Some screen networks begin as customer-experience projects and later become retail media networks. That shift is easier when the digital signage is planned with reporting, campaign zones and proof-of-play from the beginning. A retailer does not need to monetise every screen from day one, but the network should not block that option.
onQ helps clients decide which digital signs are suitable for owned content only and which can become advertising inventory. Screens in high-attention locations may support supplier campaigns, while service or safety screens may remain outside the media network. This split protects the customer experience and gives commercial teams a cleaner inventory model.
The best starting point is usually a short audit. onQ reviews the site list, screen opportunities, content owners, technical constraints and support expectations. From there, the team can recommend a sensible first stage rather than asking the client to commit to a full network before the model is proven.
For a single venue, that may mean one or two high-value displays with a simple content workflow. For a retailer, it may mean a pilot group of stores that tests screen placement, content workload and reporting. For a national business, it may mean defining the hardware standard and CMS structure before the rollout begins.
The same thinking applies to replacement projects. If a client already has screens in place, onQ can review what should stay, what should be upgraded and what should be connected to the CMS. Reusing good hardware can protect budget. Replacing weak hardware can protect uptime and brand presentation.
Yes, digital signs and digital signage refer to the same category of commercial display technologies, including LED displays, kiosks, and content-managed screen networks. onQ Digital uses both terms interchangeably to reflect client search behaviours and contextual relevance within the digital signage industry.
A digital signage project typically includes site planning, display specification, mounting, cabling, installation, media players, CMS setup, content scheduling, testing, and ongoing support. Depending on the project scope, it may also involve custom fabrication, interactive software integration, audience measurement analytics, and retail media campaign controls through the onQ CMS platform.
Choosing between LCD and LED depends on your specific application: LCD is ideal for indoor environments where close viewing and cost efficiency are priorities, while LED signage suits larger-scale needs requiring high brightness, custom sizing, or impactful architectural presence. onQ Digital can specify and integrate both technologies within the same digital signage network to meet diverse requirements.
Yes, onQ Digital is experienced in managing both single-site projects and national digital signage rollouts across Australia. Our managed services cover hardware procurement, installation coordination, CMS configuration, and ongoing support to ensure consistent performance and brand governance across large multi-site screen networks.
In many cases, existing screens can be integrated with onQ CMS depending on factors such as screen type, media player compatibility, operating system, network connectivity, and content requirements. onQ Digital offers detailed hardware audits to determine whether to reuse, upgrade, or replace existing equipment to ensure seamless CMS integration.
Yes, onQ Digital provides comprehensive content services including adaptation, motion design, and technical formatting to ensure digital signage content is optimised for screen size, orientation, and viewing distance.
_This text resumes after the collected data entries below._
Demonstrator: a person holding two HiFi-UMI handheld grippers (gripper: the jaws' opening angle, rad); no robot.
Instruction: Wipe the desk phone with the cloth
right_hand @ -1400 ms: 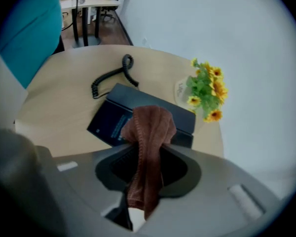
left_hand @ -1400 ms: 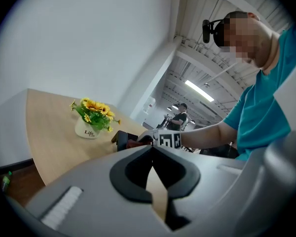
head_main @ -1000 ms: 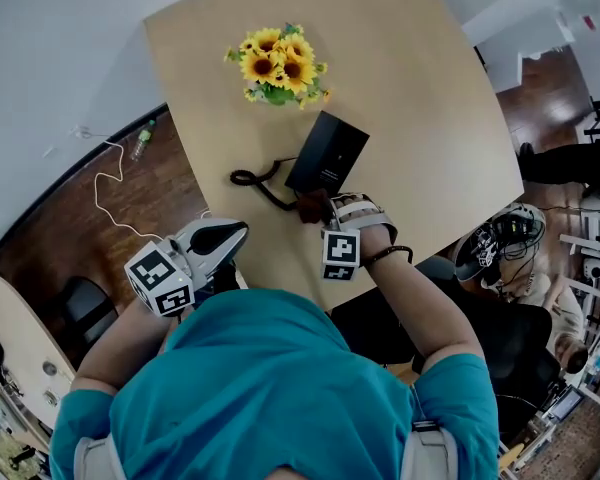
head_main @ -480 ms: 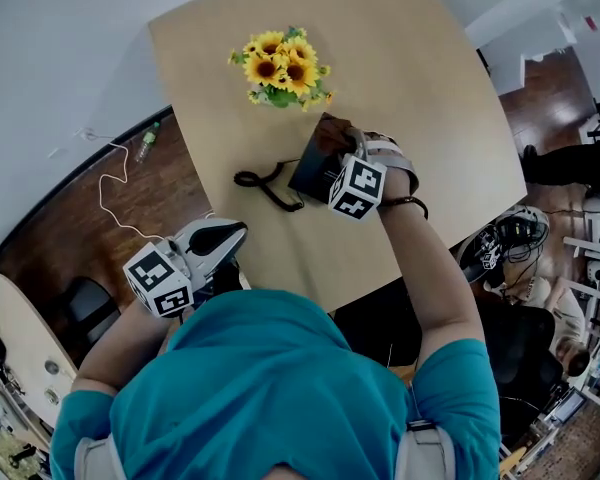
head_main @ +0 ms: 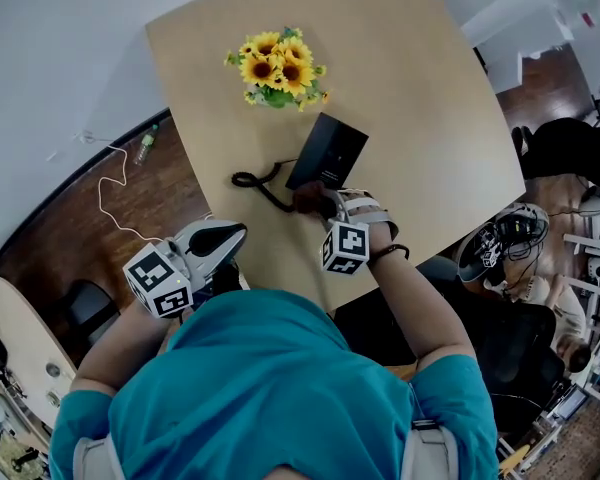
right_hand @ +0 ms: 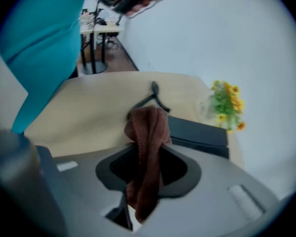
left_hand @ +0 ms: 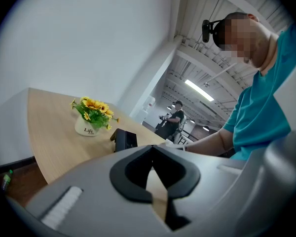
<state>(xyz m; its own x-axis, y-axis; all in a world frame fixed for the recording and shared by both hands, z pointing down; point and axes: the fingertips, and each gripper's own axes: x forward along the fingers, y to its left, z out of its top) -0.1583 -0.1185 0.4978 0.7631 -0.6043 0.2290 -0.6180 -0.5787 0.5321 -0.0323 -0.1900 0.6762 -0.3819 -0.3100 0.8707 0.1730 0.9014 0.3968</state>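
Cloth [right_hand: 147,137] pinched in right gripper [head_main: 325,206], at desk phone [head_main: 327,150] near edge; left gripper [head_main: 230,234] closed, well apart

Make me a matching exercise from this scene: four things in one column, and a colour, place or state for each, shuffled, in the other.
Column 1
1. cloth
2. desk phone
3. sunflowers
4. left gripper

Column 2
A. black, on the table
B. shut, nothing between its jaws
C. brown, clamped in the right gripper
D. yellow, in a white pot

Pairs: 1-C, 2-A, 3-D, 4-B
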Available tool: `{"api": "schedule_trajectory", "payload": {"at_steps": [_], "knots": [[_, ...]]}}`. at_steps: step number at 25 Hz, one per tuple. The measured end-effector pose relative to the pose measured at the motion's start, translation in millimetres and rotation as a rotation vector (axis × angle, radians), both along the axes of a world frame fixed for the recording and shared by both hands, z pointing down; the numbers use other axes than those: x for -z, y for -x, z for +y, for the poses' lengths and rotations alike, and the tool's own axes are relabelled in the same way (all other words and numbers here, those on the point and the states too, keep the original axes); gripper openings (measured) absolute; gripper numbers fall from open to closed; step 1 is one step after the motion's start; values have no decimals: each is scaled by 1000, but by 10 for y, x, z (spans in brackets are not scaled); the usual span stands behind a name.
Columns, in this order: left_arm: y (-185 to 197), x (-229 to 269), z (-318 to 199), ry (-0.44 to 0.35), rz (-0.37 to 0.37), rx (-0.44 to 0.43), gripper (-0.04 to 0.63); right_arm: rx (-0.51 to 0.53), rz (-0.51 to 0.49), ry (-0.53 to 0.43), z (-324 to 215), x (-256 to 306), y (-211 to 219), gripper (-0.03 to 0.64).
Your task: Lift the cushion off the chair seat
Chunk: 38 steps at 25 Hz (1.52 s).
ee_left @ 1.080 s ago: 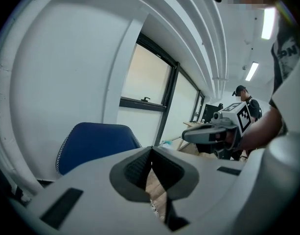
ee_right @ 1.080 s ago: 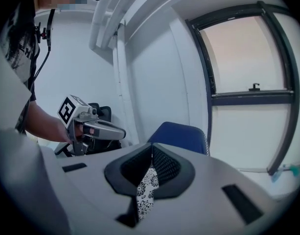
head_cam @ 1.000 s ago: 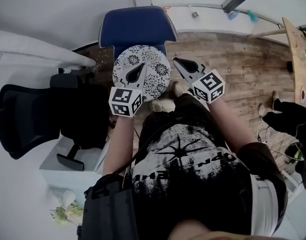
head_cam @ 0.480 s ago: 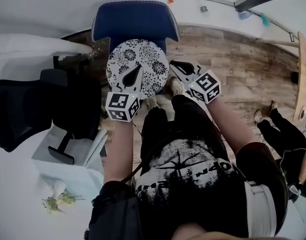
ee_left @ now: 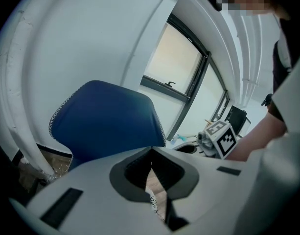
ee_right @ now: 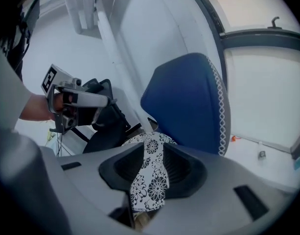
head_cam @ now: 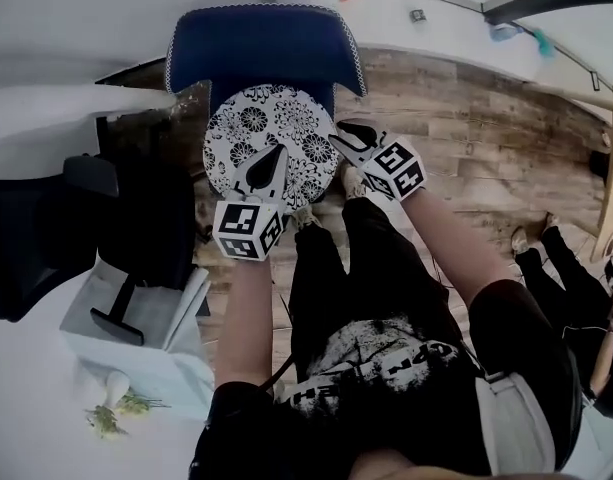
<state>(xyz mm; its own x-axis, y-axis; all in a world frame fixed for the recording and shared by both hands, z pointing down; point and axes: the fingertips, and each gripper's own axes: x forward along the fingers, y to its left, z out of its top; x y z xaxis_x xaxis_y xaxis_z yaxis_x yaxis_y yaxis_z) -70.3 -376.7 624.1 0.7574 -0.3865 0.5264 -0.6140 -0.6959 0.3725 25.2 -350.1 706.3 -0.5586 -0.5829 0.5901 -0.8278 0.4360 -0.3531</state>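
A blue upholstered chair with white stitched edging (head_cam: 266,48) stands on a plank wooden floor (head_cam: 466,118), its backrest at the far side. On its seat lies the round cushion with a black-and-white flower print (head_cam: 271,123), flat and covering most of the seat.

The left gripper (head_cam: 279,151) is over the near half of the cushion and points toward the middle. In the left gripper view its jaws meet at the tips and hold nothing. Floor boards and a sliver of the print show through the slot behind the tips. Whether the tips touch the fabric cannot be told.

The right gripper (head_cam: 338,134) is at the cushion's right edge, angled inward. Its jaws are opening, and in the right gripper view the printed edge of the cushion fills the gap between them. Contact of the pads with the fabric is unclear.
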Motion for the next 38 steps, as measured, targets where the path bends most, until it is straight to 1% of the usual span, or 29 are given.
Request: {"api": "schedule_trajectory", "payload": {"at_steps": [5,8,12,17,22,27,32,34,36,37,38], "knots": [[-30,-327,-84,24,-7,6,12,-20,46,78,-158,-684,-74,167],[-63,-496,-101,37,-15,0,12,-9,76,132,-173,-1082,-55,203],[-116,-706,-141,47,-18,-12,12,5,117,185,-231,-1544,-49,218],[-98,-962,-199,64,-25,-3,12,-18,161,262,-321,-2060,-77,231],[-71,-1137,-169,83,-31,8,12,26,209,301,-334,-2382,-17,238],[-12,-1224,-137,98,-27,24,12,11,258,264,-428,-2510,-28,238],[119,-1253,-181,100,-24,41,12,42,269,297,-408,-2618,66,235],[131,-1255,-186,99,-23,43,12,54,285,293,-403,-2602,55,218],[132,-1269,-178,99,-26,42,12,75,300,275,-396,-2564,57,127],[137,-1274,-175,98,-29,40,12,86,303,264,-393,-2545,74,67],[138,-1273,-179,96,-33,36,12,95,304,255,-390,-2534,92,44]]}}
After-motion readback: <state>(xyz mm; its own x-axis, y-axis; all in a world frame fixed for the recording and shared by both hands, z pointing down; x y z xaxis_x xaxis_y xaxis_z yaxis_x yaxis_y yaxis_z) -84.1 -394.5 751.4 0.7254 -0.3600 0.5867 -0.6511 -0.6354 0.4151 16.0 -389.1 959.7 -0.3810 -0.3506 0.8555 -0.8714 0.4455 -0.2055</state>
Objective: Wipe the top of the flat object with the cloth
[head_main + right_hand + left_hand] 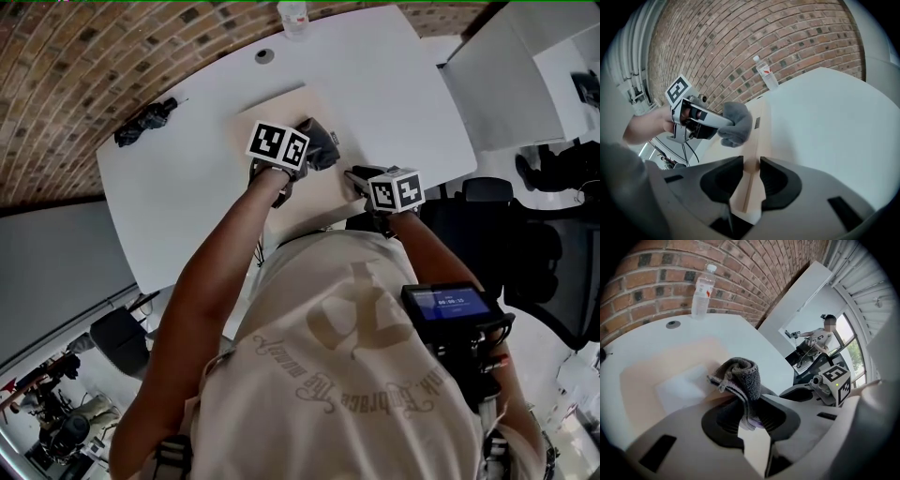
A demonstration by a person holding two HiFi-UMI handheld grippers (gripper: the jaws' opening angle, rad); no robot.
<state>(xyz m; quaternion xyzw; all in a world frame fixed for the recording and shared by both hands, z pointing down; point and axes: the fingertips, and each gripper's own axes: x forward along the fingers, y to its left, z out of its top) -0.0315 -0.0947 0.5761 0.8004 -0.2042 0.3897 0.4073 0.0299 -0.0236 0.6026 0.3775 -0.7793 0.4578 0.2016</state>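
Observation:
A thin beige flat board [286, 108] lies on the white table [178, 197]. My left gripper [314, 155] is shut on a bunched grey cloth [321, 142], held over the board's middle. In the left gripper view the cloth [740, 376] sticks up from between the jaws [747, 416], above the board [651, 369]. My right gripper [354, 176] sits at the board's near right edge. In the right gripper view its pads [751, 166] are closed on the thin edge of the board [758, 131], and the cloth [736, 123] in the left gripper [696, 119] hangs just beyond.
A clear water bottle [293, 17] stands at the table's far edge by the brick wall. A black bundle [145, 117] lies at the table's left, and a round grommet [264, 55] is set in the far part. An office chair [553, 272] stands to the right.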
We also support campaign scheduling to maximise audience engagement and campaign effectiveness within the onQ CMS environment.
Yes, digital signage can evolve into a retail media network when integrated with a robust CMS that offers campaign scheduling, proof-of-play reporting, and a clear commercial framework. onQ Digital facilitates this transformation through its proprietary onQ CMS, enabling brands to monetise retail screens effectively across multi-site screen networks.